Last year, Jacob held opposing hitters to a .200 batting average and was named a preseason All-American by Perfect Game before the season. Lardner managed a 2.95 ERA in over 100 innings pitched last year.
“It's big time for us knowing that we don't have to rely on those two or three bullpen guys,” said redshirt junior pitcher Keaton Kneuppel. “We have a whole staff this year that can come in and win a ballgame.”
In Surprise, the Zags’ starters did their best to show that wasn’t just talk. In his first start of the year against BYU, Lardner held the Cougars scoreless while striking out nine batters in six innings. Jacob followed it up by keeping the nationally ranked Oregon State bats quiet for the Zags’ first win 10-4. Two days later, freshman Gabriel Hughes held New Mexico scoreless in six innings in his first career start.
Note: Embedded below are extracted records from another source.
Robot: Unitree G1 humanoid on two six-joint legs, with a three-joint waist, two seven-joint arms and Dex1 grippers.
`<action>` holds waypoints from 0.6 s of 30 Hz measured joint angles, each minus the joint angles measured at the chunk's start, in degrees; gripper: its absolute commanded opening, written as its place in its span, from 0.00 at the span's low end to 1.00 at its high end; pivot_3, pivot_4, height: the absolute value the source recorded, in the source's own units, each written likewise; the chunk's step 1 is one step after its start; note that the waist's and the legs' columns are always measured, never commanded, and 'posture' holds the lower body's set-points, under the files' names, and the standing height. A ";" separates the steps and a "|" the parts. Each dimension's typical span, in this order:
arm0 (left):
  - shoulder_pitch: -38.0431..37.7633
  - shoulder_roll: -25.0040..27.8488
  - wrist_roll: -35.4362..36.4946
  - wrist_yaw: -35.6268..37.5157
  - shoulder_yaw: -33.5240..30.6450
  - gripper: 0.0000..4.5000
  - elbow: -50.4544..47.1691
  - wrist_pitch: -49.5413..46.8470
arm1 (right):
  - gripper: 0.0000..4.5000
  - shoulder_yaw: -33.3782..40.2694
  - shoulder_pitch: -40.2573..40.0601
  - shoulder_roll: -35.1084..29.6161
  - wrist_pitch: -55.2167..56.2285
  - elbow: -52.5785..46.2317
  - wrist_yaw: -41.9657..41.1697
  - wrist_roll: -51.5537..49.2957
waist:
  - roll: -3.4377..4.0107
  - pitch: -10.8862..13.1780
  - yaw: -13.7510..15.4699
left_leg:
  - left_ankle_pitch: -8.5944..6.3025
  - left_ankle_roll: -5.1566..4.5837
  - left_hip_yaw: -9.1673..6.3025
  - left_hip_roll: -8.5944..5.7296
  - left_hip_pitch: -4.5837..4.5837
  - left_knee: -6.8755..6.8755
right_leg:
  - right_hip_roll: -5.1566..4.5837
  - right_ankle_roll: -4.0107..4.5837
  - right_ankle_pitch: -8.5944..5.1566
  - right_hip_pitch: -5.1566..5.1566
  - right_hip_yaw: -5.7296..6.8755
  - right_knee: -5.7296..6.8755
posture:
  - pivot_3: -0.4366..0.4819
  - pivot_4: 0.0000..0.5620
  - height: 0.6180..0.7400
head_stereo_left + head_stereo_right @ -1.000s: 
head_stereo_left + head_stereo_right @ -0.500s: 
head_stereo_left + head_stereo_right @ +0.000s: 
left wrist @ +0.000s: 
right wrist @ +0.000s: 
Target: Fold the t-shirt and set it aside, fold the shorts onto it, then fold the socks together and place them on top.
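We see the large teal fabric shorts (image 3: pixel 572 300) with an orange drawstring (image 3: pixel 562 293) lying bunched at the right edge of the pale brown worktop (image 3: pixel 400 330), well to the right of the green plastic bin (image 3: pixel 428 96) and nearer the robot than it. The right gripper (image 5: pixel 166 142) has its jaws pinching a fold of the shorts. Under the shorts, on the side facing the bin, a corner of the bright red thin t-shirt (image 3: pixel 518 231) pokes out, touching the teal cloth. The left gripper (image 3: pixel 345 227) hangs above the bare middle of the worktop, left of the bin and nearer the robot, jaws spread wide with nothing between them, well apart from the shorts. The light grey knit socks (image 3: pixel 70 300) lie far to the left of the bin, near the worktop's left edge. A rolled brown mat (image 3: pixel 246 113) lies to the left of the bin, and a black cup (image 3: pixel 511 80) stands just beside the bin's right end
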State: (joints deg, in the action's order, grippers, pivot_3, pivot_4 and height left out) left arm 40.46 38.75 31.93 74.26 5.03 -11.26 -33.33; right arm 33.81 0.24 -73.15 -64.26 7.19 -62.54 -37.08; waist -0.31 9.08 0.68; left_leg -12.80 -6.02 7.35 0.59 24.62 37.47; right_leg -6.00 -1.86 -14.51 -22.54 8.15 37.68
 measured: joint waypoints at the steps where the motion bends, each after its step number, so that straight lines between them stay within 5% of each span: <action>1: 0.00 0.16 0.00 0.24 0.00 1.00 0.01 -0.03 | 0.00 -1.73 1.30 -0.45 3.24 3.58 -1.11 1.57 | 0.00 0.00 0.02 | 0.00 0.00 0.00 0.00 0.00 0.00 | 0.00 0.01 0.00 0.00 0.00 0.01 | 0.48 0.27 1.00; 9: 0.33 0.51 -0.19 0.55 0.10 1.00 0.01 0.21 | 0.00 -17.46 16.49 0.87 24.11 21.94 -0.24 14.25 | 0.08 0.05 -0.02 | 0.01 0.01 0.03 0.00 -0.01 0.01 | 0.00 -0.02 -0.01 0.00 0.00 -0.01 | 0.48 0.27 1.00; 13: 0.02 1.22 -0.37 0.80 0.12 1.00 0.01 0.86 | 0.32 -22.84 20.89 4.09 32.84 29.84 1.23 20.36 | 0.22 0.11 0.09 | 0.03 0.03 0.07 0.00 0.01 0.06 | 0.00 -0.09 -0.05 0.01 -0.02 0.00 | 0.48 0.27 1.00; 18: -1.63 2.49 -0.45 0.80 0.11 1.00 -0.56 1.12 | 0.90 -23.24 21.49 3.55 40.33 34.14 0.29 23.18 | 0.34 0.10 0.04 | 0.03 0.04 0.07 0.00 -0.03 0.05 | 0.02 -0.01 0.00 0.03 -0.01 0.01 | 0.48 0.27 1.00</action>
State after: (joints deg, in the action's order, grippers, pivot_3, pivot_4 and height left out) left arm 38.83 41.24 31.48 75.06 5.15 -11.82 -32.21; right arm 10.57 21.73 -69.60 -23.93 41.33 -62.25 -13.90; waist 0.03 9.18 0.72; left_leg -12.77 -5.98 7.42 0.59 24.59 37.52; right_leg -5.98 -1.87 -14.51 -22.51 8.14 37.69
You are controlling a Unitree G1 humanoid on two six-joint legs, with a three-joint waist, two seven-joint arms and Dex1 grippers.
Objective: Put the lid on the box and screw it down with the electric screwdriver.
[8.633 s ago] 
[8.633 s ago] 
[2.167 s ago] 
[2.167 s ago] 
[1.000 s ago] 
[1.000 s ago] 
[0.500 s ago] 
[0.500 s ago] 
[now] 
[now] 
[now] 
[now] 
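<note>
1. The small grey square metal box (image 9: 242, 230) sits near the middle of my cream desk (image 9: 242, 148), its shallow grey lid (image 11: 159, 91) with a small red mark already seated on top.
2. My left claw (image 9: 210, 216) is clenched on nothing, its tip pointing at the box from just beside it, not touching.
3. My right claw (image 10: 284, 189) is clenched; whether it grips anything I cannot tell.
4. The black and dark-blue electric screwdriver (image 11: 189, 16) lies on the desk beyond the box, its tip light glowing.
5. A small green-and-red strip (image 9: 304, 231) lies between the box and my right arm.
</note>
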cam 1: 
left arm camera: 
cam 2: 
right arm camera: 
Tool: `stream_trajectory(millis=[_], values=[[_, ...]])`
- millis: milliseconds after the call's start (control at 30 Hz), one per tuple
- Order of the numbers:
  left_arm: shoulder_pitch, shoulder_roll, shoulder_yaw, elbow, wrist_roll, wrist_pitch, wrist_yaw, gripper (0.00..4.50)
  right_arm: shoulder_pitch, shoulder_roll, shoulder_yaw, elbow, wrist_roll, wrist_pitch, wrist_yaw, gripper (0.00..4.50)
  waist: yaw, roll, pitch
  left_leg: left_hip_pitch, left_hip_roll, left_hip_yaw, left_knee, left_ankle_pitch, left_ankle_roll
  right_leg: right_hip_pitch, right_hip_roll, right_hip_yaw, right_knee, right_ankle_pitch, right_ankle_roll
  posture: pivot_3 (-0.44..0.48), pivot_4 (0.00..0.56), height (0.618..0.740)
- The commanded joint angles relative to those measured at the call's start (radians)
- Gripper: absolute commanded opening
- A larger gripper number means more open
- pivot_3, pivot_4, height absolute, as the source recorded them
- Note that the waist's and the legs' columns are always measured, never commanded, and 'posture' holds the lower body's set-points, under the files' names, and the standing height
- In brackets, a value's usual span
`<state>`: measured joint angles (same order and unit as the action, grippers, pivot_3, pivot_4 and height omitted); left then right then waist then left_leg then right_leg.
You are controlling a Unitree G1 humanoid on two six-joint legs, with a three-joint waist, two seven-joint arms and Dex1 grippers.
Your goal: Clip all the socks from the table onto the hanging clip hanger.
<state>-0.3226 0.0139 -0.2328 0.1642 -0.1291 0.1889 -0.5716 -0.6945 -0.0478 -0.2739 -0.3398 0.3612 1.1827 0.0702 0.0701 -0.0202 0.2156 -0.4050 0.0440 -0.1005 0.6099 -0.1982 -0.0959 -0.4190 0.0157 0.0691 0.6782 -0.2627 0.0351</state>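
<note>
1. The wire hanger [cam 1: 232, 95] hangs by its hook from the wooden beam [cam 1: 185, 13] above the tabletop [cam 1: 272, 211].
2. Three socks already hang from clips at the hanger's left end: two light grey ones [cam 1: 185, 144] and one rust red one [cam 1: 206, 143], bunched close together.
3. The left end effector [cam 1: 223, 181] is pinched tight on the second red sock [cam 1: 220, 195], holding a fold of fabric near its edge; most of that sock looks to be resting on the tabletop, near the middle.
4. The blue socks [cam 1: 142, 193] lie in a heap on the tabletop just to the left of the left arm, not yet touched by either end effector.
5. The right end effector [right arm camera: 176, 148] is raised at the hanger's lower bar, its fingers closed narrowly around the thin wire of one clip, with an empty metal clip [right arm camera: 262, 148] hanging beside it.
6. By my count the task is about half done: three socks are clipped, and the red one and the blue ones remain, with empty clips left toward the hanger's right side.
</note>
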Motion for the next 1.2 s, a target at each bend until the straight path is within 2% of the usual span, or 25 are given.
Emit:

Pitching isn’t the only part of the team bolstered from last year. Batting has increased its depth as well, even with the loss of last year’s leading hitter Troy Johnston, who was selected in the 17th round of the 2019 MLB First Year Player Draft.
“I think we have, like, a lot of returners from last year that played a big role in our success,” Yake said. “The new guys coming in will just add to that.”
Yake himself will likely hope to emulate the same hitting success he had last year, when he struck out only 13 times and batted at a .302 average.
“[Yake] is stronger, and every year, he gets more mature,” Machtolf said. “And he's always had a good feel for the strike zone.
“I feel like he's poised to have a good year. He can use the whole field and has his breaking ball, and he handles velocity. He doesn't have a lot of holes, which is why he hits for average.”
Harris, Yake and Morrison headline a trio of balanced sluggers that will be expected to deliver consistency. The hitting lineup showed glimpses of that in the 10-4 win over Oregon State in Surprise last Saturday.
“Honestly, this weekend [in Surprise] we hit a lot of balls really well,” said Sullivan, whose three-run homer and four hits lifted the Zags in that game. “On a scoreboard and stats-wise, if you look at all that stuff, we didn't have a great weekend hitting, but I think that we did a lot better off paper. … It really shows that we’re going to have an explosive lineup this year."
It’s not necessarily only the things that show up in the box score that matter for the Bulldogs this year. Machtolf and his players said this team is also the most close-knit they’ve seen in years, so much so that it caught Machtolf by surprise.
“There's an old adage that good leaders lead good leaders, and that is holding true for us,” Machtolf said. “In the beginning of the fall, I was worried. Then, towards the end of the fall I did a 180, thinking, ‘OK, this team has a chance to be pretty good physically, but I think the intangibles are there, they work hard and they get along pretty well.’”
If you ask the Zags, those intangibles can mean significantly more in the college game than one might expect.
“Chemistry in baseball, it's crazy how far it takes you,” Sullivan said. “Just because you can be the most talented team, but if you don't play well together, you're not going to go very far.”